Would you return all of this data exactly, leaving nothing out?

[DATASET EXTRACT Boundary: Start]

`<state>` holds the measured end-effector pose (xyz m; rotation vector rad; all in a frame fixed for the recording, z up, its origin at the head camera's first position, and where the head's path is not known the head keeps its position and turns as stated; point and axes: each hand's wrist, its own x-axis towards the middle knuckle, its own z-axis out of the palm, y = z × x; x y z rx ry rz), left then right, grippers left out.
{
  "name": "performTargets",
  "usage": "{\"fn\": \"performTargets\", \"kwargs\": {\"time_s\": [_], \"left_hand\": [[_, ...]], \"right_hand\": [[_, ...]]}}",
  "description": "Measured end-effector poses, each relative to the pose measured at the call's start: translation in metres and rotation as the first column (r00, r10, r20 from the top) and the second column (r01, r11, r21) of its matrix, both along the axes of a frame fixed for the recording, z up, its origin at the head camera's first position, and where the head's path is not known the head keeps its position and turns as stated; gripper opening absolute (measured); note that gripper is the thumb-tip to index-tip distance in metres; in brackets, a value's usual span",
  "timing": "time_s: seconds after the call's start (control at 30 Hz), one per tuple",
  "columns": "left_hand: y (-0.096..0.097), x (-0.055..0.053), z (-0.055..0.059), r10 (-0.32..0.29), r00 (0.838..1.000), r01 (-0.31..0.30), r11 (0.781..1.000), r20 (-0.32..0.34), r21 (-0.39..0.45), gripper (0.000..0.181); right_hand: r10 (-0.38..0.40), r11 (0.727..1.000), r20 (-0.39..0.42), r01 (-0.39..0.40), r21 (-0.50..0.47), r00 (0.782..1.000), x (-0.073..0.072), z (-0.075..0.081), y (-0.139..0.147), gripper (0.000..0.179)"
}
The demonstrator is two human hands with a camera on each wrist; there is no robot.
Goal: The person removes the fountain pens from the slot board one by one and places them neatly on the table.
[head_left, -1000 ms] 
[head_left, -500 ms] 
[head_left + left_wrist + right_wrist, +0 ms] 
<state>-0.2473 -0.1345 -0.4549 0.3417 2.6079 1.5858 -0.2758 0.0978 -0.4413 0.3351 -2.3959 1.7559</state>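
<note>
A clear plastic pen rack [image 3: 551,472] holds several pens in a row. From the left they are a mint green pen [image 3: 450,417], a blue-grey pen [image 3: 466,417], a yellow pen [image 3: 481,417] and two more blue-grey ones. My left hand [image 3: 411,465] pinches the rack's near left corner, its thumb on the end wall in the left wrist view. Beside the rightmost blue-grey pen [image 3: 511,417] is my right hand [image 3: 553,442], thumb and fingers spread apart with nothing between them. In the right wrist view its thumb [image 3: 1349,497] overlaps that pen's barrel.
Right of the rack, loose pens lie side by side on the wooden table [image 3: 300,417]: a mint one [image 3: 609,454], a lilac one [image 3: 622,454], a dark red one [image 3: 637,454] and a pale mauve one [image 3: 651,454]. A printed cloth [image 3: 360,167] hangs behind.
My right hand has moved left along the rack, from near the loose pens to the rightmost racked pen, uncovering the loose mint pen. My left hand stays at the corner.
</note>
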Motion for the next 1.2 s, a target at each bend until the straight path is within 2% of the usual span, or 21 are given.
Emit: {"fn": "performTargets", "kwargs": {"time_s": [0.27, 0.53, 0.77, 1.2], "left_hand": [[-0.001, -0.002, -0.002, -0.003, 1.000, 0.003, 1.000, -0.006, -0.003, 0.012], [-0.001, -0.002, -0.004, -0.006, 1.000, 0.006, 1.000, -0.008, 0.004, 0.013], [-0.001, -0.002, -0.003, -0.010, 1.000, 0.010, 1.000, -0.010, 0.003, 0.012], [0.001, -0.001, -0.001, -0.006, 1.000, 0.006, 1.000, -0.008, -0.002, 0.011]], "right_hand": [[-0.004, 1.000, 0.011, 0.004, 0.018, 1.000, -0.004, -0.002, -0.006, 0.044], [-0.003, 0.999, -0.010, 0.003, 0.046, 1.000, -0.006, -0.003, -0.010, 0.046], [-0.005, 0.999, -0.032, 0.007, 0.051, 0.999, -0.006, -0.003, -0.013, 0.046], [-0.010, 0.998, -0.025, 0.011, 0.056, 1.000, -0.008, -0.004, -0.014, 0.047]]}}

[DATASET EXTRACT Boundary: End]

== TASK RESULT ==
`<state>` holds the measured end-effector pose (xyz m; rotation vector rad; all in a frame fixed for the recording, z up, its origin at the head camera's first position, and where the head's path is not known the head keeps its position and turns as stated; point and axes: each hand's wrist, its own x-axis towards the middle knuckle, its own z-axis out of the palm, y = z × x; x y z rx ry rz), left then right, grippers left out.
{
  "name": "performTargets",
  "usage": "{\"fn\": \"performTargets\", \"kwargs\": {\"time_s\": [_], \"left_hand\": [[_, ...]], \"right_hand\": [[_, ...]]}}",
  "description": "Measured end-effector poses, each relative to the pose measured at the call's start: translation in metres and rotation as the first column (r00, r10, r20 from the top) and the second column (r01, r11, r21) of its matrix, both along the axes of a frame fixed for the recording, z up, its origin at the head camera's first position, and where the head's path is not known the head keeps its position and turns as stated; gripper opening absolute (measured); note that gripper is the thumb-tip to index-tip distance in metres; in brackets, a value's usual span",
  "timing": "time_s: seconds after the call's start (control at 30 Hz), one per tuple",
  "columns": "left_hand: y (-0.096..0.097), x (-0.055..0.053), z (-0.055..0.059), r10 (-0.32..0.29), r00 (0.838..1.000), r01 (-0.31..0.30), r11 (0.781..1.000), r20 (-0.32..0.34), r21 (-0.39..0.45), gripper (0.000..0.181); right_hand: r10 (-0.38..0.40), r11 (0.727..1.000), r20 (-0.39..0.42), r01 (-0.39..0.40), r21 (-0.50..0.47), r00 (0.782..1.000), x (-0.073..0.072), z (-0.075..0.081), y (-0.139..0.147), gripper (0.000..0.179)"
}
The demonstrator is two human hands with a camera on each wrist; there is no robot.
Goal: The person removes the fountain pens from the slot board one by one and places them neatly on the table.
[head_left, -1000 ms] 
[head_left, -500 ms] 
[head_left + left_wrist + right_wrist, +0 ms] 
<state>-0.2473 -0.1345 -0.4549 0.3417 2.6079 1.5858 -0.2758 0.0978 -0.4413 0.3351 -2.3959 1.7559</state>
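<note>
A clear plastic pen rack [image 3: 551,472] holds several pens in a row. From the left they are a mint green pen [image 3: 450,417], a blue-grey pen [image 3: 466,417], a yellow pen [image 3: 481,417] and two more blue-grey ones. My left hand [image 3: 411,465] pinches the rack's near left corner, its thumb on the end wall in the left wrist view. Beside the rightmost blue-grey pen [image 3: 511,417] is my right hand [image 3: 553,442], thumb and fingers spread apart with nothing between them. In the right wrist view its thumb [image 3: 1349,497] overlaps that pen's barrel.
Right of the rack, loose pens lie side by side on the wooden table [image 3: 300,417]: a mint one [image 3: 609,454], a lilac one [image 3: 622,454], a dark red one [image 3: 637,454] and a pale mauve one [image 3: 651,454]. A printed cloth [image 3: 360,167] hangs behind.
My right hand has moved left along the rack, from near the loose pens to the rightmost racked pen, uncovering the loose mint pen. My left hand stays at the corner.
</note>
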Motion for the next 1.2 s, a target at each bend until the straight path is within 2% of the usual span, or 21 are given.
Emit: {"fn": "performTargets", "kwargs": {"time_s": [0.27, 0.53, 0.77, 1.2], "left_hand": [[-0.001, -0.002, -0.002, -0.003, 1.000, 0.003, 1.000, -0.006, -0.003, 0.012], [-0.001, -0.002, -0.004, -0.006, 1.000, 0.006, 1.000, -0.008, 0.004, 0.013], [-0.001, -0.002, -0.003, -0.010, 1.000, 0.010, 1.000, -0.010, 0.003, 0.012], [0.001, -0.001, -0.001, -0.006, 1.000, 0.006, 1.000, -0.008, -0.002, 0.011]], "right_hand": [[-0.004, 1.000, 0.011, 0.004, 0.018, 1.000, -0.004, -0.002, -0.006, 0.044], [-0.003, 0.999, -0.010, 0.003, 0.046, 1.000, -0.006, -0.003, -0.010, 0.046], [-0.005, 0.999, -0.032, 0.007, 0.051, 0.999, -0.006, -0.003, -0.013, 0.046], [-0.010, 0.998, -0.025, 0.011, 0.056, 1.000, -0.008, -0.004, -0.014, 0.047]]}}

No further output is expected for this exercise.